3. Using XSLT as a query language

All processing of XML documents is performed using XSLT "stylesheets" and standard XSLT processors. The XSL extension mechanism is used to add functions to XSL where necessary.

The LACITO DTD defines a range of text annotations including what is sometimes called "interlinear text" -- which we regard as simply one possible view on multilingual glossed text. This and other views on XML documents structured according to the LACITO DTD are defined in XSLT stylesheets, which are available on our website. Here we will present XSLT stylesheets which define more general queries, extracting data and processing it in a flexible way.

An XML document is a text database with a tree structure. Operations like selecting, sorting and counting data -- defined for relational databases in languages like SQL -- may be defined for an XML document in XSLT. An XSLT stylesheet defines a transformation of an XML tree into a result tree, which may also contain formatting information such as (in the present case) HTML markup.

3.1 Data selection

  1. Example 1: To list all the occurring morphemes in a document, we define an <xsl:template> element which searches the XML tree starting from the root until it reaches the <M> nodes. This is expressed by the XPath expression .//W/M/FORM , supplied as the value of the select attribute of the <xsl:template> element. The <xsl:copy-of> element then copies each selected node to the result tree.

3.2 Sorting

  1. Example 2: Once the required data is selected, further processing can be envisaged. To sort the data, an <xsl:sort> element can be added to the stylesheet, producing a new, sorted result tree. XSLT provides the usual sorting options for numerical data and for character data in a variety of languages.
Linguists are never satisfied with the usual sort options, even sorting and resorting data to test phonological hypotheses.

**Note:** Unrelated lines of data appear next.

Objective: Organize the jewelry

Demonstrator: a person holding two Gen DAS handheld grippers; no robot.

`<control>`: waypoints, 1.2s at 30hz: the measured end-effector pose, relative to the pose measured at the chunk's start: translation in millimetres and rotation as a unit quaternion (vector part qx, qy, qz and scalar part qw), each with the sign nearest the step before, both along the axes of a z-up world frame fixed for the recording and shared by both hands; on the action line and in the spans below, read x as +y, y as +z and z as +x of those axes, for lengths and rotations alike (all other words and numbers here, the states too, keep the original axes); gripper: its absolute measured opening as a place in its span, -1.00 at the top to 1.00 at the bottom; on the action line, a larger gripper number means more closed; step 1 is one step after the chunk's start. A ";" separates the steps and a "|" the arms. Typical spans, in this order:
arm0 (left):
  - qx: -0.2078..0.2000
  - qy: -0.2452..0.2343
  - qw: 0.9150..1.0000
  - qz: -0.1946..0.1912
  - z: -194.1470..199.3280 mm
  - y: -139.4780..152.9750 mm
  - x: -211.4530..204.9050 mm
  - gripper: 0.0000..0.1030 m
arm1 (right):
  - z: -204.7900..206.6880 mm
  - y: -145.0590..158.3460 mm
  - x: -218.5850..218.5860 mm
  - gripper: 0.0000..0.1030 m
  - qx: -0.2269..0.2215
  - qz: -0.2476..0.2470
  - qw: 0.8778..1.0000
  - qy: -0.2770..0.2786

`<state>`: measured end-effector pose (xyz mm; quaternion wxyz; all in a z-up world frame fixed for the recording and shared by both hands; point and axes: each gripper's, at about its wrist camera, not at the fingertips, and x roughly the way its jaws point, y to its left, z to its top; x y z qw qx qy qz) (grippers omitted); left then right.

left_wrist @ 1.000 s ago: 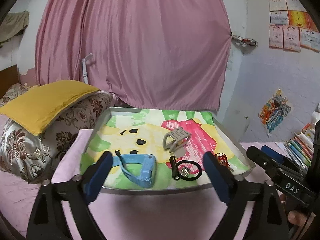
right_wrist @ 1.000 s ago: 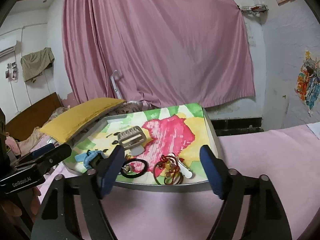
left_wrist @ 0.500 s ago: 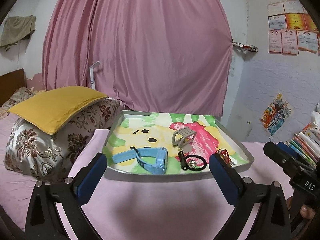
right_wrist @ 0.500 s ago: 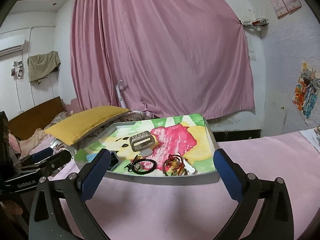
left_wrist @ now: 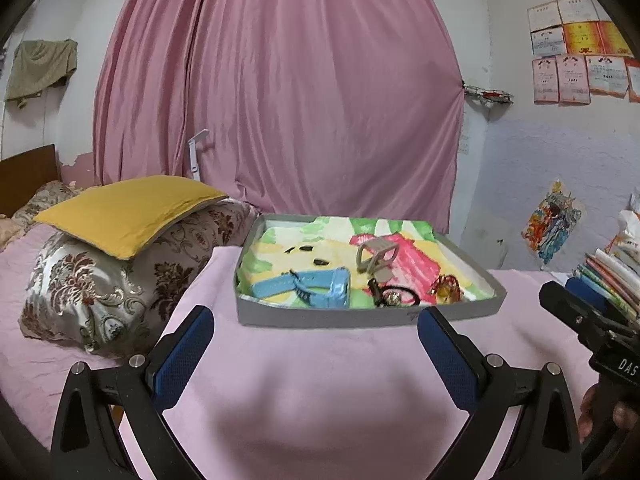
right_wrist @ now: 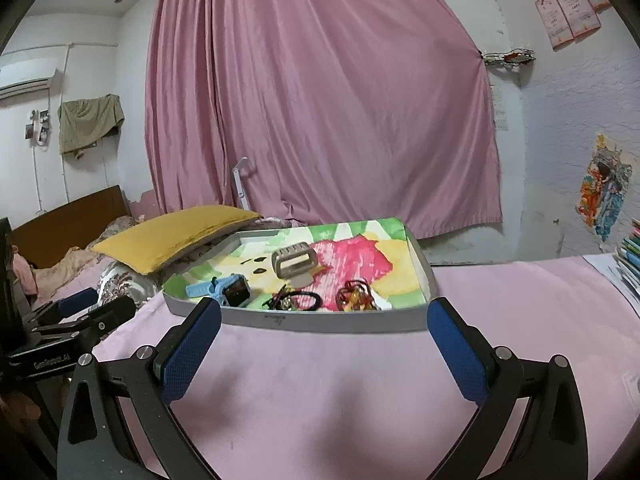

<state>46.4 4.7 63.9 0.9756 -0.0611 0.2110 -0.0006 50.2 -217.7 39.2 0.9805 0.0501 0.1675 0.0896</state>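
Bed: pink sheet (left_wrist: pixel 320 380)
Tray (left_wrist: pixel 360 314): mid-bed
Floral pillow (left_wrist: pixel 120 280): left of tray
Books (left_wrist: pixel 612 276): right of tray

- Grey tray (left_wrist: pixel 362 314), inside painted in green, yellow and bright pink patches.
- Light blue watch (left_wrist: pixel 316 286) with black face.
- Grey hair claw (left_wrist: pixel 376 254).
- Black hair tie (left_wrist: pixel 396 298).
- Red and gold trinket (left_wrist: pixel 444 288).
- Pale pink bed sheet (left_wrist: pixel 320 380).
- Mustard yellow pillow (left_wrist: pixel 128 208) over silver pillow (left_wrist: pixel 104 280) with brown floral pattern.
- Dusty pink curtain (left_wrist: pixel 280 100), plain.
- Black left gripper (left_wrist: pixel 316 338) and right gripper (right_wrist: pixel 324 326), blue dotted pads (right_wrist: pixel 192 354).
- Whitish wall (left_wrist: pixel 560 152).
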 end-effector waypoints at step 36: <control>-0.041 0.043 0.998 0.004 -37.2 -39.9 5.8 -0.98 | -43.8 -39.7 -3.5 -0.96 -0.053 -0.046 0.994 -0.086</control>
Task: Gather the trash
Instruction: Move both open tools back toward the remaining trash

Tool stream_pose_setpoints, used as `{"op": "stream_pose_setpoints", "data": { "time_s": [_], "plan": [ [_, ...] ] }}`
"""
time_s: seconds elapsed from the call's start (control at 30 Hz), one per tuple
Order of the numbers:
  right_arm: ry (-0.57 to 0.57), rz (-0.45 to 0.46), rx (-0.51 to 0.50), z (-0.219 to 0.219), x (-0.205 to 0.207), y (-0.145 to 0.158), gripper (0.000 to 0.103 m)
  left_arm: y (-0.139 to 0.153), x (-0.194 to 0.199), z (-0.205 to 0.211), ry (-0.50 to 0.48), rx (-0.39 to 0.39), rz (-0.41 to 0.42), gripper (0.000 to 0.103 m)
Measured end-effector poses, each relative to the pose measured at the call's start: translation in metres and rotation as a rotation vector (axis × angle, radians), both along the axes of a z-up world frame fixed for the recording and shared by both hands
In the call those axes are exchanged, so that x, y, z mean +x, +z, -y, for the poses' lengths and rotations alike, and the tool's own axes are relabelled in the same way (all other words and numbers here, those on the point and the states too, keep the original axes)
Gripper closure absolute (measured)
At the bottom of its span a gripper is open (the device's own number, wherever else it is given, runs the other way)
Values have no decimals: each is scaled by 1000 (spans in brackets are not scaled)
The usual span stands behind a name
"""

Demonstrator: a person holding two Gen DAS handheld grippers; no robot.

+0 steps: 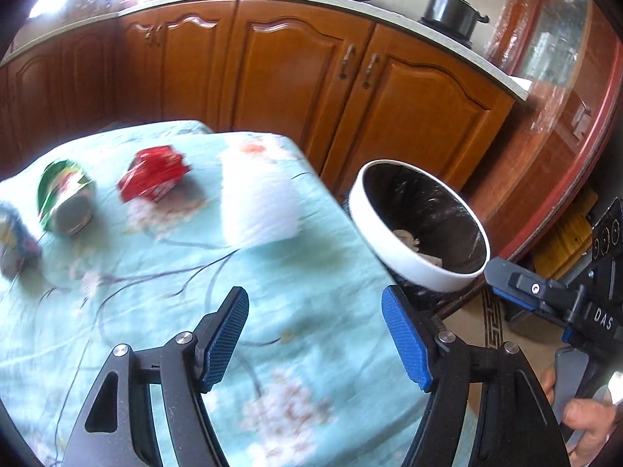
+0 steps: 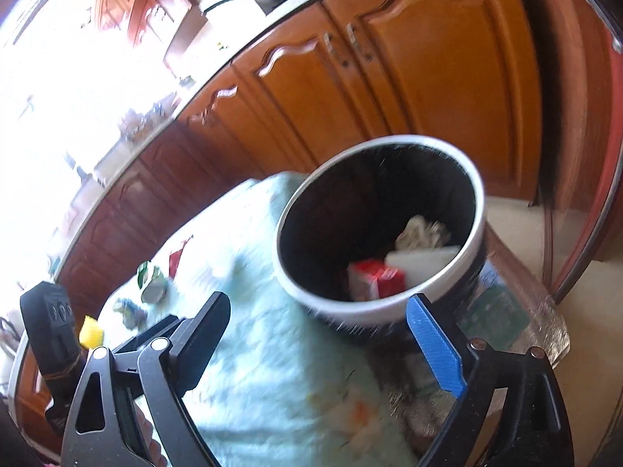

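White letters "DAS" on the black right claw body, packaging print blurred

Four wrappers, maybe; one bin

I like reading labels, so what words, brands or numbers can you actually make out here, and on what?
"DAS": white letters on the black body of the right tongs.
Red packet, green can, red carton in the bin: print too blurred to read.
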State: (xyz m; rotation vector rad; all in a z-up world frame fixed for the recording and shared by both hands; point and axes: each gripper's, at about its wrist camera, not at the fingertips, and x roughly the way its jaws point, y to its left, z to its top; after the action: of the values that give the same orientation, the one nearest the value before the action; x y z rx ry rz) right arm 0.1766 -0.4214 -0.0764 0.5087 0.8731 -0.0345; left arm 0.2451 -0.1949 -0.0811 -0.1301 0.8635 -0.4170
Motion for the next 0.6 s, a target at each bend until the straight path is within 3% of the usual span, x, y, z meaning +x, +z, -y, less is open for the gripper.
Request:
{"op": "stream_pose_setpoints", "data": {
  "time_s": [0.07,0.13,0.23,0.37,0.5,0.6],
  "plan": [
    [23,-10,-19,-16,0,0,8,0,-7,-15,26,-1,-3,32],
    [32,-25,-71,-33,1,2,1,2,-13,-30,59,4,-4,32],
    [73,-11,-138,-57,2,7,0,3,-22,-53,103,-6,-10,31],
    [149,18,-94,-78,6,3,0,4,-33,-84,165,-2,-16,31],
    [128,78,18,-87,10,-4,0,3,-41,-115,231,6,-24,31],
    [127,102,-2,-100,18,-3,0,2,-43,-138,288,7,-33,31]
  ]
}}
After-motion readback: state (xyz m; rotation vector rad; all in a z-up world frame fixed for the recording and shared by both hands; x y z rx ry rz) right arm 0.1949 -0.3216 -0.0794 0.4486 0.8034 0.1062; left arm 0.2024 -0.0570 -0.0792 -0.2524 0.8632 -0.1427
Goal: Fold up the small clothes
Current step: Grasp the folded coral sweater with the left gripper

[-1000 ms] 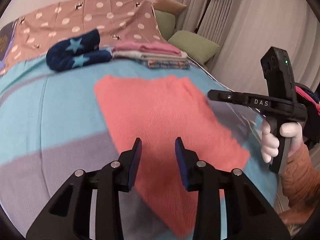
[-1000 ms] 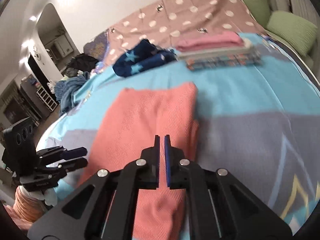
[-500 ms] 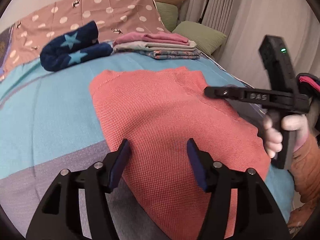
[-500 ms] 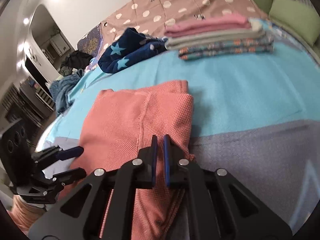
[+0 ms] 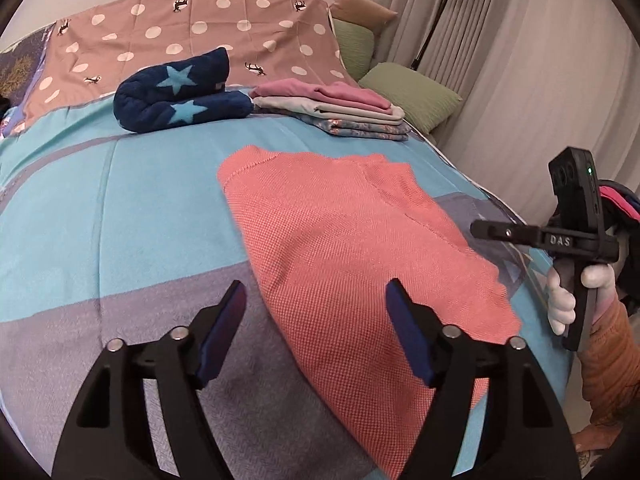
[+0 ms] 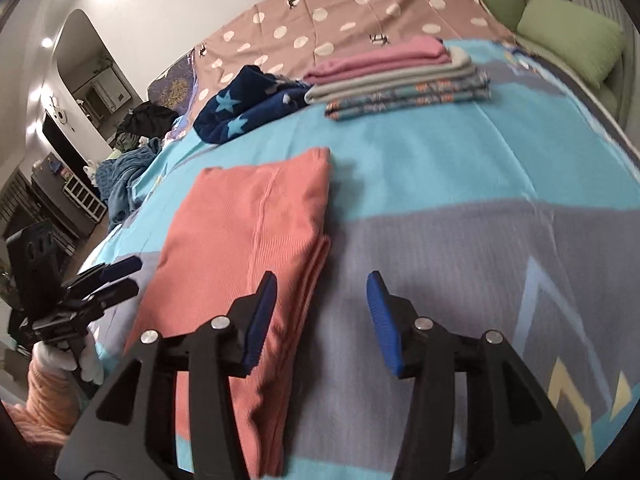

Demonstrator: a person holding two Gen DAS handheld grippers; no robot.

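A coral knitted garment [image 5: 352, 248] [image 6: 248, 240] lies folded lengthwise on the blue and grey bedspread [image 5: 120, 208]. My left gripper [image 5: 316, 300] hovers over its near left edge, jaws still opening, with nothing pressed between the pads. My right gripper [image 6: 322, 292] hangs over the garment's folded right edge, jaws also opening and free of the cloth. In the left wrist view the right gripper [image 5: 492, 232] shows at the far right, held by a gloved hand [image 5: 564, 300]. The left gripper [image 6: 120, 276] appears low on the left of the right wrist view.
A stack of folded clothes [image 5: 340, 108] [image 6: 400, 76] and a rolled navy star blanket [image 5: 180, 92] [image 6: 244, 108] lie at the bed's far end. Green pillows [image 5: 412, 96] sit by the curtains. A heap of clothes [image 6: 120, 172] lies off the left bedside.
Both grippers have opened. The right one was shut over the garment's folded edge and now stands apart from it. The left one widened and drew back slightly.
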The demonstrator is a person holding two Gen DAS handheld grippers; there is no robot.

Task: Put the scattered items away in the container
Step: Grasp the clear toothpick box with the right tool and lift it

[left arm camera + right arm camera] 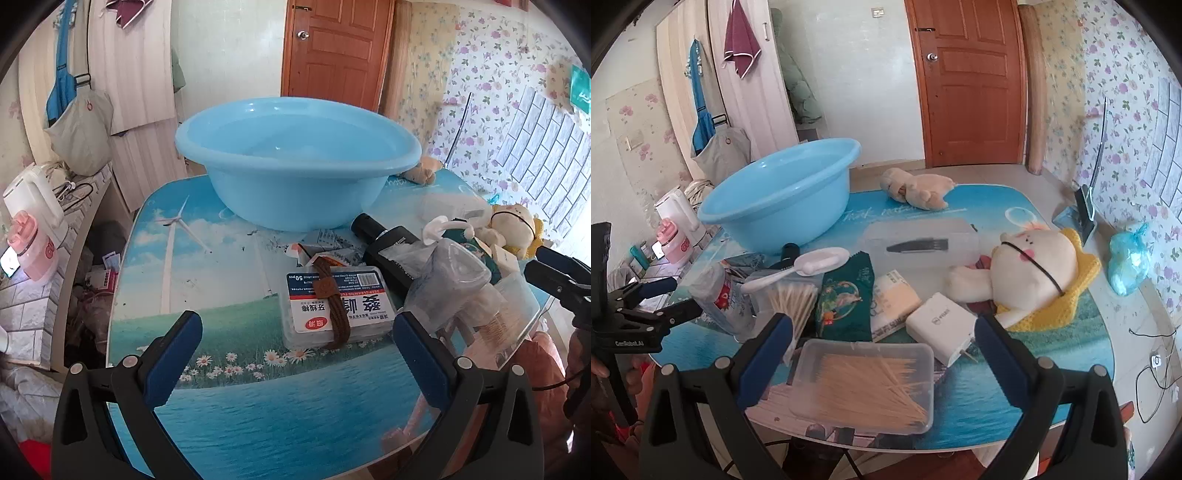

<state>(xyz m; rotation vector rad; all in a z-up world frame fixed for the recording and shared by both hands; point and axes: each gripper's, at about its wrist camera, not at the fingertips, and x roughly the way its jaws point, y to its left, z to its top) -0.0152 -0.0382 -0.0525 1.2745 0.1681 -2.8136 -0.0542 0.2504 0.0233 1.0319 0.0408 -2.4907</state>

Since XSLT provides for extensions, we have added a function which facilitates the use of parameter files to define sort keys. The functions are written in Java, which provides reliable handling of Unicode strings.
  1. Example 3: To sort in the order defined in a parameter file, we have defined the Java function mysort.mysortvalue(String s, String level). To call this function via the <xsl:sort> element, we need only replace the value . of the select attribute by the value number(java:mysort.mysortvalue(string(.), string('1'))). The <xsl:sort> element can be repeated for as many keys as are required, producing a new result tree. (The sort in the example classes aspirated initials after unaspirated ones and ignores vowel prosodies except to distinguish homographs.)
A further extension is required to suppress duplicate items from the result tree.
  1. Example 4: To suppress duplicates, we have defined the Java function mydistinct.distinct(NodeIterator ni). All of the values of .//W/M/FORM are placed in the variable forms. In the element <xsl:for-each>, we replace the value .//W/M/FORM with the value java:mydistinct.distinct($forms), producing a new result tree.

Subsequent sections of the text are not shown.